Só que a complexidade vai além. As obrigações acessórias também vão crescer à medida que mais declarações precisarão ser criadas para justificar os tributos pagos aos Estados envolvidos na transação. A nova medida servirá para vendas pela internet e direto ao consumidor final. “Para não criar confusão, é importante esclarecer que esta última é aquela que acontece para a pessoa comum, que não vai revender o produto”, chama atenção Ronaldo.

Impacto em Araguaina 

Um dos trunfos econômicos de Araguaína é estar localizada às margens da BR-153 e numa região de tríplice fronteira – Tocantins, Pará e Maranhão. Imprescindível, também, é a referência que a cidade é para dezenas de outros pequenos municípios do Estado. Estima-se que a população flutuante de Araguaína seja em torno de dois milhões de pessoas.

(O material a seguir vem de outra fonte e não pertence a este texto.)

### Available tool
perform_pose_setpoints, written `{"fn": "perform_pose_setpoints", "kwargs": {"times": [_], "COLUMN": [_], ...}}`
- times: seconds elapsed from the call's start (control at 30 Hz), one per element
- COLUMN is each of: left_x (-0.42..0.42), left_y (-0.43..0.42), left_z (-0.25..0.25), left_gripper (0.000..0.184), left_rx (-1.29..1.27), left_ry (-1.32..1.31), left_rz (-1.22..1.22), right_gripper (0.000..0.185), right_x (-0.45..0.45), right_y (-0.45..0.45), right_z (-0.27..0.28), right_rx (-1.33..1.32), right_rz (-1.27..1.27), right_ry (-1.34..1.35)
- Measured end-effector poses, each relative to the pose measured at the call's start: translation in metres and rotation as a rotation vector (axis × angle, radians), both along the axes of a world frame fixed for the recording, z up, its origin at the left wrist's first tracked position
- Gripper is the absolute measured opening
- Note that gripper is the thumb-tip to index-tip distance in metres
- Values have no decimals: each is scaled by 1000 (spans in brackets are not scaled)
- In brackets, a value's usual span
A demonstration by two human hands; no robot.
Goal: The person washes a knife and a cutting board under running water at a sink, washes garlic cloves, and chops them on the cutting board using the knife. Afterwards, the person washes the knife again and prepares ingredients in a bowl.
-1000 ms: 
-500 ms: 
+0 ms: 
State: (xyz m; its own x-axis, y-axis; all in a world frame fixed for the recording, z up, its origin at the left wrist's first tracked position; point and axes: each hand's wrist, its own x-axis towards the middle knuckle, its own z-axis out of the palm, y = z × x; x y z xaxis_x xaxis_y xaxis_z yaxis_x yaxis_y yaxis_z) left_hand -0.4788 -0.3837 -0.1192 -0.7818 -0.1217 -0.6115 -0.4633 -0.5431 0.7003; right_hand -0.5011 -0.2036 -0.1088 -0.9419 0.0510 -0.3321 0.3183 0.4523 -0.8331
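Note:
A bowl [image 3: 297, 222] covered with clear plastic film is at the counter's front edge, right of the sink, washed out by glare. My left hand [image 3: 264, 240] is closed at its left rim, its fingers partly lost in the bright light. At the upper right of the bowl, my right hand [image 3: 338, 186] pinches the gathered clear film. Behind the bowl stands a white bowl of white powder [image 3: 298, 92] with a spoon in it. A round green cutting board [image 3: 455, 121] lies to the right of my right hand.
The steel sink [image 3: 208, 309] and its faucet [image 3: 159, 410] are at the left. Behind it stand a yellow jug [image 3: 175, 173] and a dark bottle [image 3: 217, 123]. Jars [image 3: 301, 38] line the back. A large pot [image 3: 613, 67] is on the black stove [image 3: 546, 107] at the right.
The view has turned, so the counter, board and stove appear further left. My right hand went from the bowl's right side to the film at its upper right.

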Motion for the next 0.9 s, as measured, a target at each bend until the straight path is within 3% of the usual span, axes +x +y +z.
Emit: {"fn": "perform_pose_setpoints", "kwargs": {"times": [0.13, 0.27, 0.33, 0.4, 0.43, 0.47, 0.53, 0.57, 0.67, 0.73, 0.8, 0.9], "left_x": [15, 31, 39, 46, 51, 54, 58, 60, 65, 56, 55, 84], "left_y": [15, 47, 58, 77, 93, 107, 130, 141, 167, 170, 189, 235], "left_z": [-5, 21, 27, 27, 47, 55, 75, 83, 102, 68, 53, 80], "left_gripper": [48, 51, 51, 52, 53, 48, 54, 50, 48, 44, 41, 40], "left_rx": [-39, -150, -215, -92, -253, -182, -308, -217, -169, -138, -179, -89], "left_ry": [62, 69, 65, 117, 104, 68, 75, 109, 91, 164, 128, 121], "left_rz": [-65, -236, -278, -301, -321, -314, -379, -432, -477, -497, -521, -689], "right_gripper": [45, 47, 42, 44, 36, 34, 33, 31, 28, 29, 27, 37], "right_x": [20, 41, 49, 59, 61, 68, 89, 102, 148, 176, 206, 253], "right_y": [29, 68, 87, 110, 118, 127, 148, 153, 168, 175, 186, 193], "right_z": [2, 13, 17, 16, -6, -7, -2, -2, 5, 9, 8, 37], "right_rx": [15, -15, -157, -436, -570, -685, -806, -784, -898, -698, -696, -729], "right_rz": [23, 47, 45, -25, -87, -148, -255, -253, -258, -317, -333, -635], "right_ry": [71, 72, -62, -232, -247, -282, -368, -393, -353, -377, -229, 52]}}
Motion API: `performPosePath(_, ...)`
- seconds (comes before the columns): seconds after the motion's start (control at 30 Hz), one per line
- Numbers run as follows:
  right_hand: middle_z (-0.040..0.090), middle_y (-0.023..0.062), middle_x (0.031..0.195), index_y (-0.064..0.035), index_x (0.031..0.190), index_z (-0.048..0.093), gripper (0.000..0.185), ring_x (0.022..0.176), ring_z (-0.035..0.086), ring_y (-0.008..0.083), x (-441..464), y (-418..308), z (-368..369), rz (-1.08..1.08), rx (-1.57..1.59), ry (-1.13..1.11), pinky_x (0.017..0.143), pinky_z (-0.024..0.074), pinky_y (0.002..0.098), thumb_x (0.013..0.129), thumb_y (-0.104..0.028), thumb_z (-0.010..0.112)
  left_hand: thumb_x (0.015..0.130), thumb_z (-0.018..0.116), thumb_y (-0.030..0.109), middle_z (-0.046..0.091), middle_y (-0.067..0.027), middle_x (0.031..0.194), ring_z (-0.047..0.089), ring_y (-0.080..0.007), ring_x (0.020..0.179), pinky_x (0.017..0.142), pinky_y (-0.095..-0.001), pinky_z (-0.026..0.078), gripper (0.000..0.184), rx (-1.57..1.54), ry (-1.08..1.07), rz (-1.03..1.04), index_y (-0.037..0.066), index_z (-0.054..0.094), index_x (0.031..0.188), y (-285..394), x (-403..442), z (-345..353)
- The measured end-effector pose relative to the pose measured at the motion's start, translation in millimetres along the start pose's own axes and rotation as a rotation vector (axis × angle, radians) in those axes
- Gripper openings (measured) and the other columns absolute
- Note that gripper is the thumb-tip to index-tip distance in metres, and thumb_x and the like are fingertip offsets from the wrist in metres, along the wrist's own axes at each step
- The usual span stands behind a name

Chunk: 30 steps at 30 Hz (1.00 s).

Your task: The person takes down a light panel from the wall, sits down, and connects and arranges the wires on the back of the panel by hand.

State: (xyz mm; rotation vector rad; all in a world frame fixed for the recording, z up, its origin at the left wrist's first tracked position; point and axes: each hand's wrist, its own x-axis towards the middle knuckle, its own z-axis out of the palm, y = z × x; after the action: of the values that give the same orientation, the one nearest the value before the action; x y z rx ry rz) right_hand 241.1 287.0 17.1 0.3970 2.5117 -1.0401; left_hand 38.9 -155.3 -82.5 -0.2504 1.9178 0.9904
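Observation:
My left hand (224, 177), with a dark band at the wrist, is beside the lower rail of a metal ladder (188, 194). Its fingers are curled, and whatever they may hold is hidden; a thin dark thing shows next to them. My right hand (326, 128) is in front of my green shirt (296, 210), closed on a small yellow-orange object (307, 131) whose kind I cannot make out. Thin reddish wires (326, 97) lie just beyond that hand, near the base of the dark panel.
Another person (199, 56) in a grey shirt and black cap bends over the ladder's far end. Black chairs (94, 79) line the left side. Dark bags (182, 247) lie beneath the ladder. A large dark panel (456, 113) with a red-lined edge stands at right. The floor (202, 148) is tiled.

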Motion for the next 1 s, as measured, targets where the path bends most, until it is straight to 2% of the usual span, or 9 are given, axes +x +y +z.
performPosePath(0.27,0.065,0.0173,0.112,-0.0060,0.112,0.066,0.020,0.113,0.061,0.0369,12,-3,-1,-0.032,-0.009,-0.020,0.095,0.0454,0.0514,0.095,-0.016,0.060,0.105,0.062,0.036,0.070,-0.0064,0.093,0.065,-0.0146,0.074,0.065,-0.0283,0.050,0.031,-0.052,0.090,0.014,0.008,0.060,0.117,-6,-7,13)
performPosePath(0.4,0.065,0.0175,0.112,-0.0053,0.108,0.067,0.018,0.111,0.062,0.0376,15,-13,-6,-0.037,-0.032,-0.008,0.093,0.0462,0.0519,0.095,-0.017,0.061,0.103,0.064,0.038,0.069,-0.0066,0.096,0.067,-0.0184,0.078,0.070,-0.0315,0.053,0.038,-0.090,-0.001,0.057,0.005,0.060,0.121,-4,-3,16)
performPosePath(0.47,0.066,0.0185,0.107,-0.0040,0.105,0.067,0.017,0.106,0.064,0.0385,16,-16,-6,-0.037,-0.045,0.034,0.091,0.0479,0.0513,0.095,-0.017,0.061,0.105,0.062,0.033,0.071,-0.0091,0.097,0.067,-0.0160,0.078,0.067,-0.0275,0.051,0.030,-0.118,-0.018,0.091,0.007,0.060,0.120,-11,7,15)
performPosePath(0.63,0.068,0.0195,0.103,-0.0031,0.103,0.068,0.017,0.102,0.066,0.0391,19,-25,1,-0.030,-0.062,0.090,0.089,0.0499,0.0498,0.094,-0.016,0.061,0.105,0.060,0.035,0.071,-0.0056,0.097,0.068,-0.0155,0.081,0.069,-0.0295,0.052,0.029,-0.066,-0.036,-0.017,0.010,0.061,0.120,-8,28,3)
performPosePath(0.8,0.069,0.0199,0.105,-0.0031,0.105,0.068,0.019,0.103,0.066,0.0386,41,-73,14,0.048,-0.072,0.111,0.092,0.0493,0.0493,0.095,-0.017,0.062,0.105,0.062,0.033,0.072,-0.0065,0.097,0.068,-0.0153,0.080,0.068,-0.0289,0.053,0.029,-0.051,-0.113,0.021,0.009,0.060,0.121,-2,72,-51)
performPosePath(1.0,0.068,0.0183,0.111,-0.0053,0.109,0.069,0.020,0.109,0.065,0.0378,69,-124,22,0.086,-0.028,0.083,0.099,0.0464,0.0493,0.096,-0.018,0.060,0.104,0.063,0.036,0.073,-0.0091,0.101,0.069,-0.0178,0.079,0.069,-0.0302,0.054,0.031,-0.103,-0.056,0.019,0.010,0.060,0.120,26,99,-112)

Mas o que antes eram vantagens competitivas, agora podem se tornar uma dor de cabeça para os comerciantes locais.

Base legal

A obrigatoriedade está expressa no Convênio ICMS 93/2015, publicado no Diário Oficial da União do dia 21 de setembro. A repartição dos impostos entre as Unidades Federativas substitui o modelo antigo, no qual apenas o Estado de origem do produto recebia o imposto e já inclui as empresas do Simples Nacional. O Governo Federal também divulgou uma tabela com os percentuais conforme cada ano:

Ano       UF Origem      UF destino

2016          60%                   40%

2017          40%                   60%

2018          20%                   80%

2019            -                      100%

“Já há previsão de alterações de campos das notas fiscais eletrônicas para gravar essas informações individualizadas dos valores cabíveis a cada Estado envolvido nas vendas interestaduais ao consumidor final”, adianta Dias.

E como fica na prática?

Veja o exemplo: em 2016, quando uma empresa do Tocantins vender para um consumidor final um produto de R$ 100,00, ela irá pagar R$ 12,00 para o Estado do TO (12%) e, dos 5% restantes (já que a alíquota para o consumidor final seria 17%), a empresa pagará mais duas guias de impostos, uma de R$ 3,00 para o Tocantins e outra de R$ 2,00 para o Estado destinatário da mercadoria.

“As empresas terão que se preparar e treinar seus colaboradores para essa nova obrigação, pois deverão ser executadas nota por nota a cada venda, gerando as duas guias”, alerta Ronaldo. Este sistema deve permanecer até que os Estados regulamentem a possibilidade de fazer um cálculo mensal para cada um dos destinatários. A burocracia, claro, deve aumentar. “E é bem provável que falhas aconteçam caso esta operação não seja devidamente sistematizada e parametrizada nos sistemas”, finaliza o contador.